[Required work]: The required output is the lines below from the line containing "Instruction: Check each" to the line containing "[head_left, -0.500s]", inclusive, retyped exactly. No other lines belong in it.

══════════

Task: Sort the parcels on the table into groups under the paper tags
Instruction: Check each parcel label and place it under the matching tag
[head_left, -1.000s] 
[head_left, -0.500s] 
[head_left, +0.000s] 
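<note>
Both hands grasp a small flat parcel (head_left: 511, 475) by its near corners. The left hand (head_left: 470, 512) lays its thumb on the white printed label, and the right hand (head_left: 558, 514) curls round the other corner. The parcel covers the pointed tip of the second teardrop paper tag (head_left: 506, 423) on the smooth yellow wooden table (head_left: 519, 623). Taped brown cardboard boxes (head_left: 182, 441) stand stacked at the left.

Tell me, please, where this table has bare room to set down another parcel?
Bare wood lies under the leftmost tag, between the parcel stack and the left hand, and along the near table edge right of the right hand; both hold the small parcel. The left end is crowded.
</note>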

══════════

[Final answer]:
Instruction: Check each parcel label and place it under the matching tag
[head_left, -1.000s] 
[head_left, -0.500s] 

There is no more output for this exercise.